* _WHAT YOU WILL DO_
From the line below that contains "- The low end" to the line that contains "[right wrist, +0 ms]", repeat every line exactly, both ends included, and nothing else.

* _DATA EXCERPTS_
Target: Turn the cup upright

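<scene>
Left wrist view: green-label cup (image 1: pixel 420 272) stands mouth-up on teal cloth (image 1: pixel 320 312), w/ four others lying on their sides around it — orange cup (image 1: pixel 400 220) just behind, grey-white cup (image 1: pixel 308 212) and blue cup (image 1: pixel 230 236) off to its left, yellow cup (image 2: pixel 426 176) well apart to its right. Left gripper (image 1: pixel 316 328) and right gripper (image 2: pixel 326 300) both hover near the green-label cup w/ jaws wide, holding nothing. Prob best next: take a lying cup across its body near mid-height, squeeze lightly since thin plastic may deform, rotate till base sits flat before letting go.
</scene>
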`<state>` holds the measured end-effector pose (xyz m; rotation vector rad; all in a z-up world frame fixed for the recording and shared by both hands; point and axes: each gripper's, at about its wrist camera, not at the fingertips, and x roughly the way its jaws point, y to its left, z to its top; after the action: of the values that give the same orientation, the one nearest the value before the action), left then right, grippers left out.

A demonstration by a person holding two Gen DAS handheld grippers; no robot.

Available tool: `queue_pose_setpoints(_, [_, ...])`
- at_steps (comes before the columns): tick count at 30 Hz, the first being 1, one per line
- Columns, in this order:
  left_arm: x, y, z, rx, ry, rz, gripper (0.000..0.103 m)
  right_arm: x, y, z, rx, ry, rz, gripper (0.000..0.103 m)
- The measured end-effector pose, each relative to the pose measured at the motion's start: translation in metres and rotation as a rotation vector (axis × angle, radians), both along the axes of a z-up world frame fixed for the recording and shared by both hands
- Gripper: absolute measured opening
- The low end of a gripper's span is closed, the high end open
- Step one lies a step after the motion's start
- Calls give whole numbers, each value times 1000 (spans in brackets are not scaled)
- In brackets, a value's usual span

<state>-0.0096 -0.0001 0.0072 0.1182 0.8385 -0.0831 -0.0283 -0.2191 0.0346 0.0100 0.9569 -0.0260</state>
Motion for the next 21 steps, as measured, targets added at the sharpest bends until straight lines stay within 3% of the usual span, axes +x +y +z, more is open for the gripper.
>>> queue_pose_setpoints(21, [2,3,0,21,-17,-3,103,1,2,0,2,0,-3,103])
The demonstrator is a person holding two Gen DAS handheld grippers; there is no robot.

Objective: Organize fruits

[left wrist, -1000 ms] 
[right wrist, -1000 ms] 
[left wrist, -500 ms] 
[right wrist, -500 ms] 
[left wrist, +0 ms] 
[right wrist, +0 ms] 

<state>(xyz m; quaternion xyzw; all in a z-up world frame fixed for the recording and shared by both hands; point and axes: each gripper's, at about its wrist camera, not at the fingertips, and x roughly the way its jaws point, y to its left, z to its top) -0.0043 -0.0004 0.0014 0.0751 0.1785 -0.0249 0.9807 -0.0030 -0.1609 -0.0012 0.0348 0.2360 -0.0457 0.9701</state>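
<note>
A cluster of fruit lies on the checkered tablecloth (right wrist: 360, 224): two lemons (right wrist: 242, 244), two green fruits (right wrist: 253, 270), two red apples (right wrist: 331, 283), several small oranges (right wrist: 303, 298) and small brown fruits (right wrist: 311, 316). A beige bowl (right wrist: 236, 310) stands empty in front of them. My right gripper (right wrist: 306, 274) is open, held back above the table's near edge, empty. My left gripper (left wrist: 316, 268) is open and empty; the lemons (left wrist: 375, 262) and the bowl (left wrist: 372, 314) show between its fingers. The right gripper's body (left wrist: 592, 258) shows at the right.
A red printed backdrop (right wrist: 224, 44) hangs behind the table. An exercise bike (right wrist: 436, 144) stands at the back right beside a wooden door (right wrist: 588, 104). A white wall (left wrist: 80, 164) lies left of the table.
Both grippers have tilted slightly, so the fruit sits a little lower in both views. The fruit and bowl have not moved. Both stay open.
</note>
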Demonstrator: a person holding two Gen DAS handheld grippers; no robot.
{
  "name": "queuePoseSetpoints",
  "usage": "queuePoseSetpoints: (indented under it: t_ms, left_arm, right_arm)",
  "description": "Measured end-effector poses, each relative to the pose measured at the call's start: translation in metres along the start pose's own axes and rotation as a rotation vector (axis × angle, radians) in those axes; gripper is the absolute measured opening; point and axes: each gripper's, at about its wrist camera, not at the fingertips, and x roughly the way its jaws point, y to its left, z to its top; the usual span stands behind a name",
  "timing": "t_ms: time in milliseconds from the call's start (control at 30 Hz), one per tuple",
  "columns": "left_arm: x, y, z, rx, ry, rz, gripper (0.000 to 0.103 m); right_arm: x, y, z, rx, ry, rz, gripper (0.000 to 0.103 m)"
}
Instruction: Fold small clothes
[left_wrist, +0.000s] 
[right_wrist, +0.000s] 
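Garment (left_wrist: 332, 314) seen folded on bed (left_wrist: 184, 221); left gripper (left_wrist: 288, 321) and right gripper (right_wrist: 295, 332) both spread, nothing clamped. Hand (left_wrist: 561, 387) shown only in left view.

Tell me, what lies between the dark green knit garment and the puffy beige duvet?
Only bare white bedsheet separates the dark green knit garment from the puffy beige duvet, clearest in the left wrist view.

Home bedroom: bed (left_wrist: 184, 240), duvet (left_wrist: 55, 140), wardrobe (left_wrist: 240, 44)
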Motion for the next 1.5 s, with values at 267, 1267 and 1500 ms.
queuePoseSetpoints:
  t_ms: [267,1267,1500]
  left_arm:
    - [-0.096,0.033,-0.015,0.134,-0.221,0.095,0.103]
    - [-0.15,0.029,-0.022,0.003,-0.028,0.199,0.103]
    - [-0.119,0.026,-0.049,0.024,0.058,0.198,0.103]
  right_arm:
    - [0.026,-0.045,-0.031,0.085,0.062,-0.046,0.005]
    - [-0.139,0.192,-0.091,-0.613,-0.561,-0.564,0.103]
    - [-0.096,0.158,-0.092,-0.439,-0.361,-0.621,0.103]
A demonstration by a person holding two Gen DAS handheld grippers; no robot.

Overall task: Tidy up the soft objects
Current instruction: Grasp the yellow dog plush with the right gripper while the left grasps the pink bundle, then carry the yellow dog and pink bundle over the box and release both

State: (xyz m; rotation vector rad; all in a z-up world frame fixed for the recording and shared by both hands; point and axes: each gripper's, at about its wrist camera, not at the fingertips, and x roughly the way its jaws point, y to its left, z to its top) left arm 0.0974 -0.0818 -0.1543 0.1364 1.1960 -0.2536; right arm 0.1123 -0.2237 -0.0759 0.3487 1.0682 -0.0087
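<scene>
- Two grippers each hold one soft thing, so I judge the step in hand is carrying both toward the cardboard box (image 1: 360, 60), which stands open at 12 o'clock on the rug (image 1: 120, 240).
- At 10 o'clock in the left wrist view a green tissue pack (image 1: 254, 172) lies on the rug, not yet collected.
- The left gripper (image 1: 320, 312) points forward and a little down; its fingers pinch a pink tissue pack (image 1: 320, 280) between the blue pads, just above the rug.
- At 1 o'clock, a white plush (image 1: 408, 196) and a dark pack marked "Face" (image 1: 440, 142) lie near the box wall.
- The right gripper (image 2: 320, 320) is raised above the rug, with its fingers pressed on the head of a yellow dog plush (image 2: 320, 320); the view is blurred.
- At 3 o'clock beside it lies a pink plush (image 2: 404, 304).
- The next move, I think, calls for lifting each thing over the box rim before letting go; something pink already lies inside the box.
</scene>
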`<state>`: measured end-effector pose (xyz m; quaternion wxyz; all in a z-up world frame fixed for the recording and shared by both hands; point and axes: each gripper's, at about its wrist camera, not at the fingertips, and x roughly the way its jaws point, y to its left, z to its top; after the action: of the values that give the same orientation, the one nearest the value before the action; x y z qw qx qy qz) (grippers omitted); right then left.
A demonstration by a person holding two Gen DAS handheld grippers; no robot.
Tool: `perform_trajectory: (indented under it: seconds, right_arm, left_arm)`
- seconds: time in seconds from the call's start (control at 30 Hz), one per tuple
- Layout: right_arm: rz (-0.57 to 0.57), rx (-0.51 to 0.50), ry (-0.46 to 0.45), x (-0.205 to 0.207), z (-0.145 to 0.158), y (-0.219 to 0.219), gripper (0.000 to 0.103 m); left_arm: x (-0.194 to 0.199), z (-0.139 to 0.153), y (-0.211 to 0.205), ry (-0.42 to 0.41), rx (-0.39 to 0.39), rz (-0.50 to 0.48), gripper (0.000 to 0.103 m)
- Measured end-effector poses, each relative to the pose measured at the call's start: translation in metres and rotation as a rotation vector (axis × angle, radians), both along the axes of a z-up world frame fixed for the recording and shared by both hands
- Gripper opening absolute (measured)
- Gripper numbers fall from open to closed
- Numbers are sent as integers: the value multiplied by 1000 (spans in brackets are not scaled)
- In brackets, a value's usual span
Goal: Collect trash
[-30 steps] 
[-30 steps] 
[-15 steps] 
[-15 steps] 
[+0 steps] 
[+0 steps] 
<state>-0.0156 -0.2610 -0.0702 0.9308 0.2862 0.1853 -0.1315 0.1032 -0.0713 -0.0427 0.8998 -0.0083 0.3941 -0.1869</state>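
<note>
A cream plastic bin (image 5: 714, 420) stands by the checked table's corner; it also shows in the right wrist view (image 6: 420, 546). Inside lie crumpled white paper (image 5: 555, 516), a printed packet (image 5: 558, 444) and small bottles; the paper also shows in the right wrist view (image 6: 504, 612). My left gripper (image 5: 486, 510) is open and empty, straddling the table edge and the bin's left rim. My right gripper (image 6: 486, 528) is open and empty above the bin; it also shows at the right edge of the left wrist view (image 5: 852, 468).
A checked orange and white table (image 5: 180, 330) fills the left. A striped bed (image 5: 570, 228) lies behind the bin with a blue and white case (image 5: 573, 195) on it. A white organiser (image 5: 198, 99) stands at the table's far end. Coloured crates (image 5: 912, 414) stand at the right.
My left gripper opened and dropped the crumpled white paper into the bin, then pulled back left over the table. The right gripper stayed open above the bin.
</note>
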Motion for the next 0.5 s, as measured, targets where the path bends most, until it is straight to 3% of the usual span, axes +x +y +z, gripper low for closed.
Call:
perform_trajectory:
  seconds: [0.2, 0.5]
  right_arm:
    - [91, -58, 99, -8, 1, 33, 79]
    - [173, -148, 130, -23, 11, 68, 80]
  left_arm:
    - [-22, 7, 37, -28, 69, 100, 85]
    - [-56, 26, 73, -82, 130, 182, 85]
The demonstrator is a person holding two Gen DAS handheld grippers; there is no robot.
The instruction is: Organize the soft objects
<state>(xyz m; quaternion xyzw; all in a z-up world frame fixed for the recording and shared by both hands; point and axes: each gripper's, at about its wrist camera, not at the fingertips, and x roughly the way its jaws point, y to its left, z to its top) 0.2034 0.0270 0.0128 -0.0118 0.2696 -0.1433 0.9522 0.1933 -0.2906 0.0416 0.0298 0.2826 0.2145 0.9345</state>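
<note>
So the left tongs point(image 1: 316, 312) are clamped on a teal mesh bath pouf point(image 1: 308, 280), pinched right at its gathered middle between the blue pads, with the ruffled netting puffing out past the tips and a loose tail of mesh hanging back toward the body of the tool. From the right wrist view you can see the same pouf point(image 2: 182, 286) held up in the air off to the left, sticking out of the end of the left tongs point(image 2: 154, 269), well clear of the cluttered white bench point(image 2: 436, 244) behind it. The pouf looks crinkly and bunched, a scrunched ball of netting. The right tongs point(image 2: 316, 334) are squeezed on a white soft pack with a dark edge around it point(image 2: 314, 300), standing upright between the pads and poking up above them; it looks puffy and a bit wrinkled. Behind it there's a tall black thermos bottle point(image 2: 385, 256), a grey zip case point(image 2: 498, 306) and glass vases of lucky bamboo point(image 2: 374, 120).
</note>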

* _SOLUTION BELOW_
- The low end of a gripper's span is closed, the high end open
- Step one lies a step after the motion's start
- Calls give whole numbers, each value times 1000 (spans in brackets are not scaled)
- In brackets, a value's usual span

<state>-0.0096 -0.0001 0.0072 0.1182 0.8385 -0.0831 -0.0283 -0.2191 0.0346 0.0100 0.9569 -0.0260</state>
Motion for the next 21 steps, as measured, targets added at the sharpest bends until straight lines stay within 3% of the usual span, axes +x +y +z, more is open for the gripper.
>>> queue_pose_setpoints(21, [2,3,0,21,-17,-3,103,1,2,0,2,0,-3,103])
The demonstrator is a person holding two Gen DAS handheld grippers; there is no robot.

Objective: Organize fruits

[left wrist, -1000 ms] 
[right wrist, -1000 ms] 
[left wrist, -500 ms] 
[right wrist, -500 ms] 
[left wrist, +0 ms] 
[right wrist, +0 ms] 

This answer is complete as it stands.